# Scoring my first feature film - YouTube update



## ricoderks (Apr 26, 2019)

Hi Everyone,

I wanted to share a story of which I'm very proud of.
Since I was little I always dreamed of being a film composer after hearing the fantastic soundtrack of Once Upon A Time In The West. I took keyboard an piano lessons and after a while I really got addicted to the whole computer-midi thing. Samples especially.
I never had the opportunity to get myself a proper education on music and eventually graduated as a video-editor and animator. I always wanted to make music instead so I became a intern for a year for free to maybe get some work in composing. I tried to recreate a bunch of tracks I liked to learn from them and applied those techniques to various assignments that I received. Previous year I've had the amazing opportunity to score my first feature film from Belgium: Baba Yega The Movie. A Kids movie with a nod to the 80s films. Mark (colleague) and I had to deliver about 60 minutes of music in 4-5 weeks. It really was a dream coming true for me and some kind of proof that everyone can do whatever they want. I'm super grateful for all the support I've got over the years also from members on this forum.

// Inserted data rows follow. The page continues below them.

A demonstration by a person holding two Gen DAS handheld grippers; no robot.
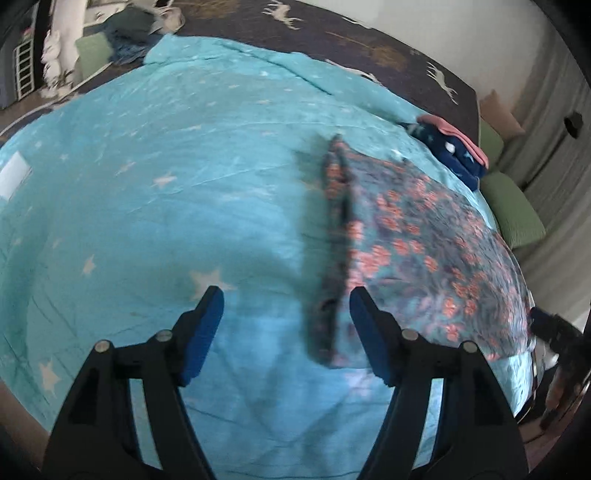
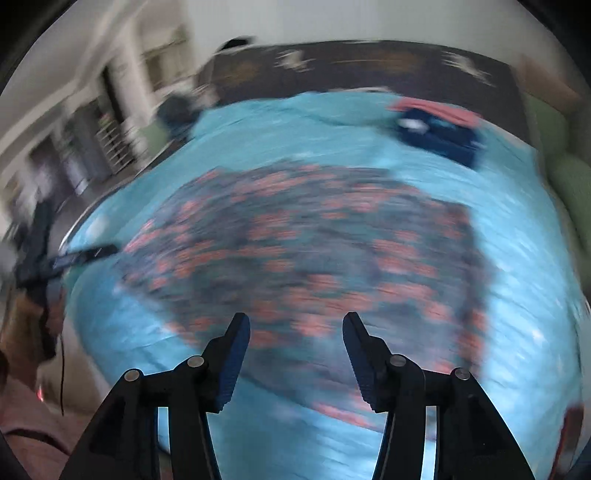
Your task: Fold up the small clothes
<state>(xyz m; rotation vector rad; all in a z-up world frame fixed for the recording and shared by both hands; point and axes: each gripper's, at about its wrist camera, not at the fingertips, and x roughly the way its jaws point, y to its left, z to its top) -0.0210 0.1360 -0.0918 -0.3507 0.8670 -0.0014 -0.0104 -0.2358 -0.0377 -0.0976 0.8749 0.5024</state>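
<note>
Turquoise cloth printed with white stars (image 1: pixel 155 206) covers the surface under both claws, and on it lies the floral garment (image 1: pixel 417 236), a dusky blue-grey piece dotted with coral-pink blossoms. Seen from the left wrist, the left claw (image 1: pixel 287 295) hangs just above the starry cloth with its blue-padded fingers (image 1: pixel 207 332) spread wide and nothing between them; the garment lies ahead and to the right of it, its near left edge doubled into a thick folded band (image 1: pixel 334 229) that runs away from the claw, and the right-hand finger overlaps the garment's near corner in the view, though whether it touches the fabric I cannot tell. Beyond the garment, further right and well apart from the left claw, sits a navy piece with pale specks (image 1: pixel 454 151) with a pink piece (image 1: pixel 458 134) on top of it. Green cushions (image 1: pixel 517 210) show past the right edge of the starry cloth, and a dark spread with white deer figures (image 1: pixel 332 33) lies at the far side. From the right wrist everything is smeared by motion blur: the right claw (image 2: pixel 296 321) is also wide open and empty, poised over the near edge of the floral garment (image 2: pixel 314 236), which spreads out directly ahead of it, with the navy piece (image 2: pixel 436 136) beyond and to the right.
</note>
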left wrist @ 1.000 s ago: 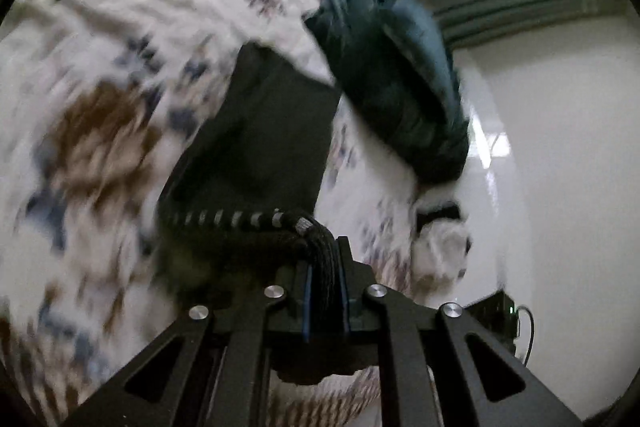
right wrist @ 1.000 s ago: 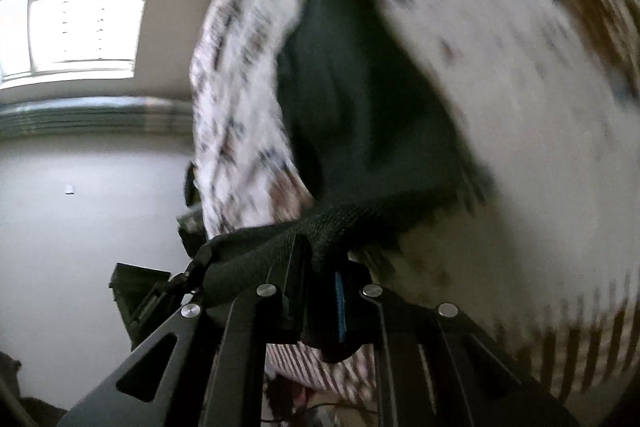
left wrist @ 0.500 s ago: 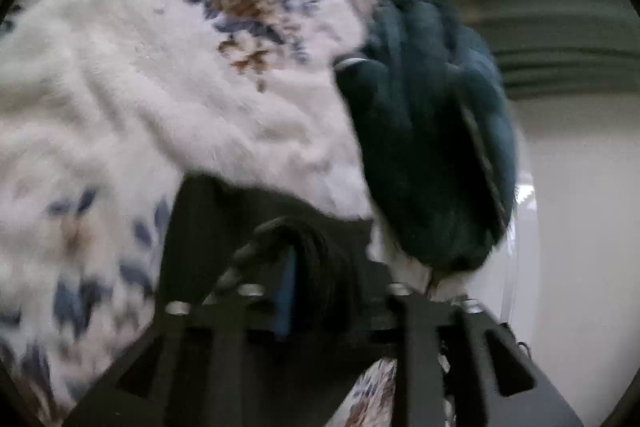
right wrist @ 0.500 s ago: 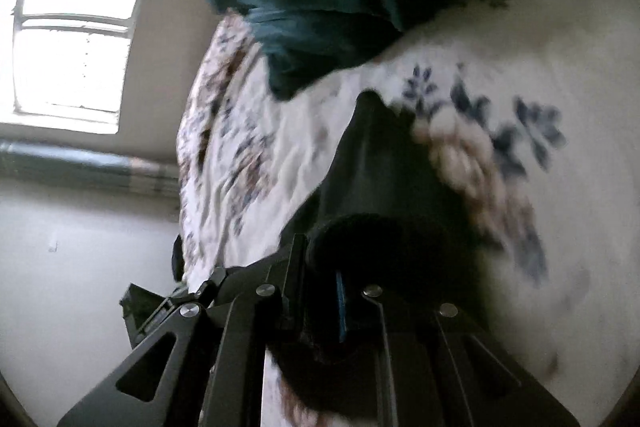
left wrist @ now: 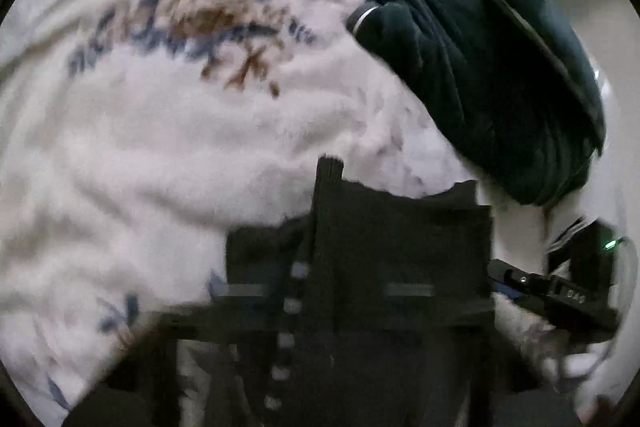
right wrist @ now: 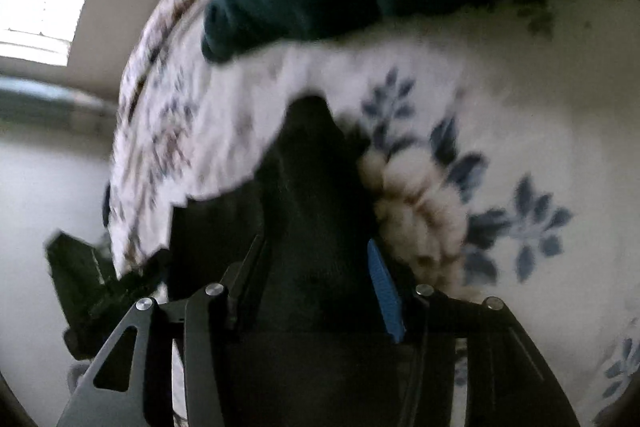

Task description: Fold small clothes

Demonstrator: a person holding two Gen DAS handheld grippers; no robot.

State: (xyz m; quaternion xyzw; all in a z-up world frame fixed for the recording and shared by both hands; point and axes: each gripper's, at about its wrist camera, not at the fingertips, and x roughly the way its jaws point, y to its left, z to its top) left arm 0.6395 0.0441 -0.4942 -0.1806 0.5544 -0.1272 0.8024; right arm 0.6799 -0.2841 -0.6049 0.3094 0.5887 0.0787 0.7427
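The right gripper [right wrist: 316, 283] is built of matte black metal: two flat linkage arms on each side, the outer ones pierced by long triangular cut-outs. Round silver screw heads cap the joints, two to the left of the gripper's middle and two to the right. A ribbed bright blue pad lines the inner face of its right finger [right wrist: 386, 297]. A thin black cable runs down beside that finger's linkage. The left gripper [left wrist: 360, 291] is heavily blurred; it shows only as dark black bars. In that view the other gripper's black housing [left wrist: 560, 291] carries pale markings too small to read.
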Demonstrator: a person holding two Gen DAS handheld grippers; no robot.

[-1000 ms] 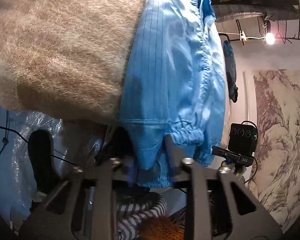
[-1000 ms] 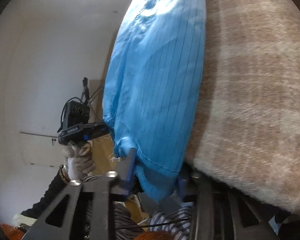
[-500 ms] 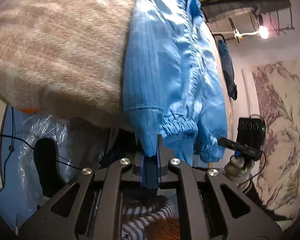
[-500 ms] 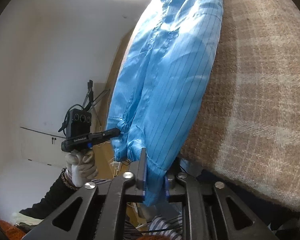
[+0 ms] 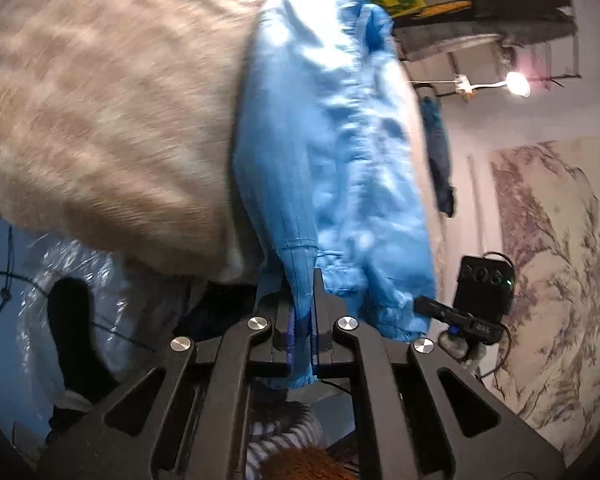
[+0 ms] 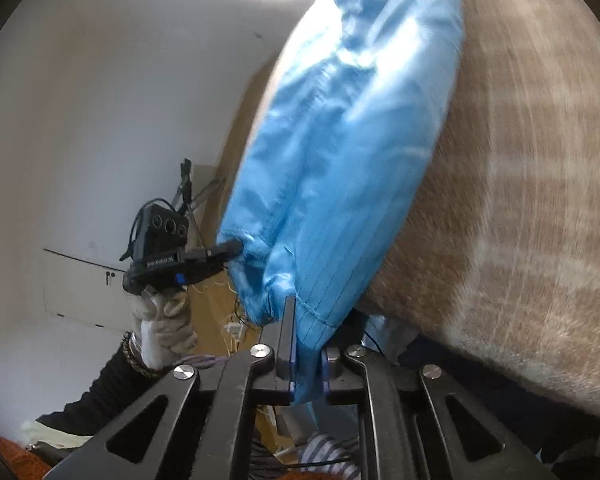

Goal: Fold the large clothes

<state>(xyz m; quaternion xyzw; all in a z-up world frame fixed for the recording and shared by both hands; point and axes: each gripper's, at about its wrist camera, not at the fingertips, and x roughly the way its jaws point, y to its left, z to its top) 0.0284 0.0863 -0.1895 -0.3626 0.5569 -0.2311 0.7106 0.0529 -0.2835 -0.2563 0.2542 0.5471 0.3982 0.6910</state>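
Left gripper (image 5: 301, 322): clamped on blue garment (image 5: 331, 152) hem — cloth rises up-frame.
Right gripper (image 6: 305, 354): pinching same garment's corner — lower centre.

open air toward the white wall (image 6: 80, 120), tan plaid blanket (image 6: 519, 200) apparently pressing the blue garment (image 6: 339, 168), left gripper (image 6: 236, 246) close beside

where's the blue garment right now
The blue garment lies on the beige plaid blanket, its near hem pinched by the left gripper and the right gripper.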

In the link below you can hear most of my tracks created for the film. Hope you enjoy it as much as I enjoyed creating them.

Rico

<iframe width="100%" height="450" scrolling="no" frameborder="no" allow="autoplay" src=""></iframe>


EDIT:


I finally have permission to share some parts of the original movie.
Like many others do, I've decided to make a pianoroll screencast too in 3 parts.
Feel free to ask anything about the score, or not


----------



## Gingerbread (Apr 26, 2019)

Congratulations, it's fantastic! Very personally inspiring too.

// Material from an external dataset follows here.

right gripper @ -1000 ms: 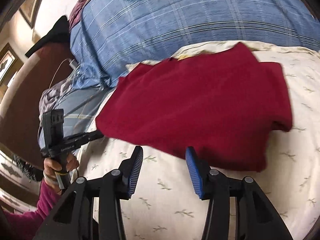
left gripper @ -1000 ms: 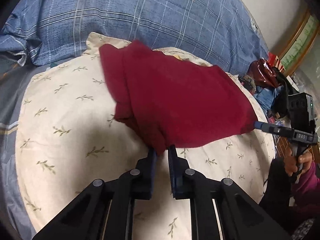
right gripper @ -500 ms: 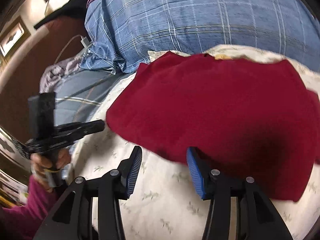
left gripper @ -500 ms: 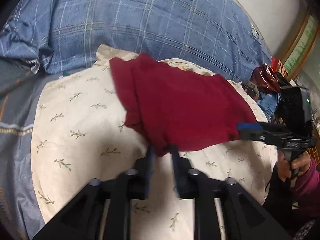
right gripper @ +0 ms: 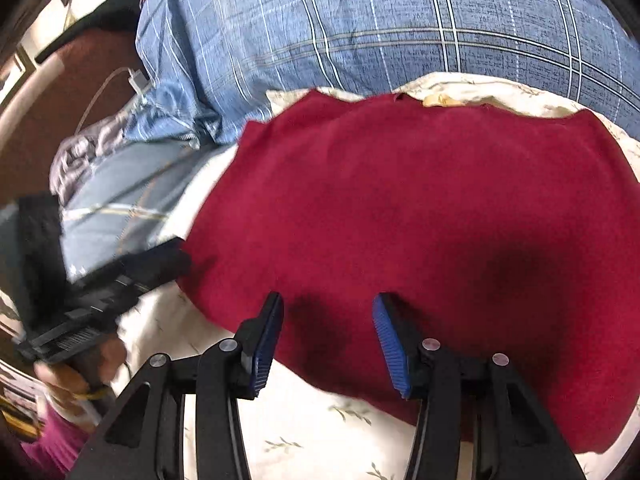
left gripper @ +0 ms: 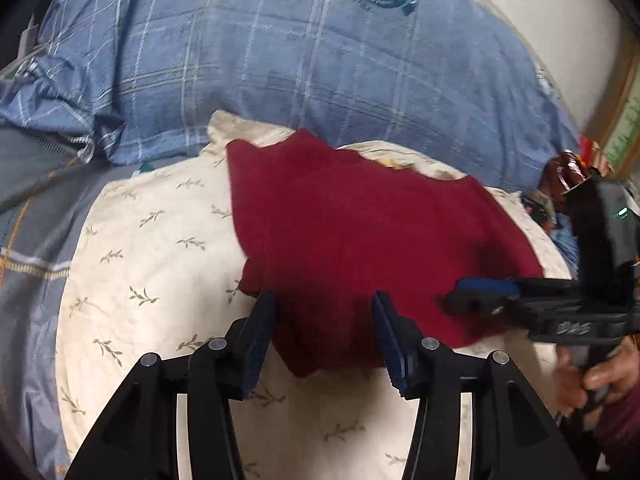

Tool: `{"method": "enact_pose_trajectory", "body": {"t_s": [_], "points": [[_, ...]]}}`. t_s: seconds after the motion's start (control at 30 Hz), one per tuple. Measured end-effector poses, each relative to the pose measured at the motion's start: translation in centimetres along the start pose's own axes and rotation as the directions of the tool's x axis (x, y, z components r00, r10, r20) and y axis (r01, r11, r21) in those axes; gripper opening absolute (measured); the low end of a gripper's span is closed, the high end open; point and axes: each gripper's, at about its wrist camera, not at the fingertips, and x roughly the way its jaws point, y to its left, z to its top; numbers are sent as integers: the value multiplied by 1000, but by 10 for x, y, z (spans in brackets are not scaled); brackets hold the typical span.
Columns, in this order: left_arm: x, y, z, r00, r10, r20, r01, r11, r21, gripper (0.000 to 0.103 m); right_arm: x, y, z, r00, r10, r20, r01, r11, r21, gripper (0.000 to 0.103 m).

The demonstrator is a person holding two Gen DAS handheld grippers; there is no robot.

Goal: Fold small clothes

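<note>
The garment [left gripper: 360,248] is spread on the pillow [left gripper: 160,280], which is laid on the bed. Behind the pillow, a quilt [left gripper: 280,60] is heaped, with its edge touching the pillow's far side. In the left wrist view, the left gripper [left gripper: 324,328] is set over the garment's near edge, jaws opening, with the cloth lying between them but not pressed. The right gripper [left gripper: 480,296] is seen to the right, over the garment's right corner. In the right wrist view, the right gripper [right gripper: 328,340] is positioned over the garment's [right gripper: 420,220] near edge, and the left gripper [right gripper: 152,264] is placed at its left edge.
</note>
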Motion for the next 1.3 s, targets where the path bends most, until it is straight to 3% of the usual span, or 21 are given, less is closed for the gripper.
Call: {"method": "enact_pose_trajectory", "body": {"t_s": [0.23, 0.53, 0.83, 0.97, 1.1, 1.17, 1.3], "points": [[21, 8, 1, 999, 41, -30, -43, 996, -83, 55, 19, 9, 45, 995, -73, 71, 75, 997, -29, 49], [27, 9, 5, 998, 58, -31, -60, 996, -67, 57, 86, 10, 92, 981, -173, 87, 178, 983, -53, 49], [32, 14, 8, 998, 55, -37, -57, 996, -63, 59, 122, 16, 118, 967, -246, 71, 250, 966, -70, 54], [33, 16, 9, 998, 50, -44, -53, 996, -71, 59, 116, 17, 122, 968, -243, 59, 246, 968, -49, 55], [30, 19, 8, 998, 55, -30, -58, 994, -88, 59, 97, 24, 122, 991, -115, 63, 113, 993, 22, 71], [28, 22, 8, 998, 51, -25, -53, 993, -102, 59, 97, 35, 125, 994, -92, 57, 91, 996, 8, 78], [28, 24, 7, 999, 48, -22, -51, 992, -115, 59, 122, 65, 131, 995, -98, -13, 96, 991, -90, 81]]}}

Out of curiosity, during your learning process recreating tracks to learn from, which did you find particularly helpful, early on?


----------



## ricoderks (Apr 26, 2019)

I started recreating little snippets from Pirates of the Caribbean, Star Wars, Fringe, Edward Scissor-hands, Spider-man. Theme parks from around here. A bunch! Did not really matter to me as long as I had fun recreating them. I remember it was really difficult to make a original compositions for me back then. I was always stuck in basic progressions. (Still difficult today haha)


----------



## jneebz (Apr 26, 2019)

Congrats! May it be the first of many!


----------



## Jeremy Spencer (Apr 26, 2019)

Congrats! I love hearing success stories, well done, and here's to many more!


----------



## Sarah Mancuso (Apr 26, 2019)

This sounds great, congrats on a job well done!


----------



## shomynik (Apr 26, 2019)

Congratulations! Sounds beautiful, a really nice and fun to listen.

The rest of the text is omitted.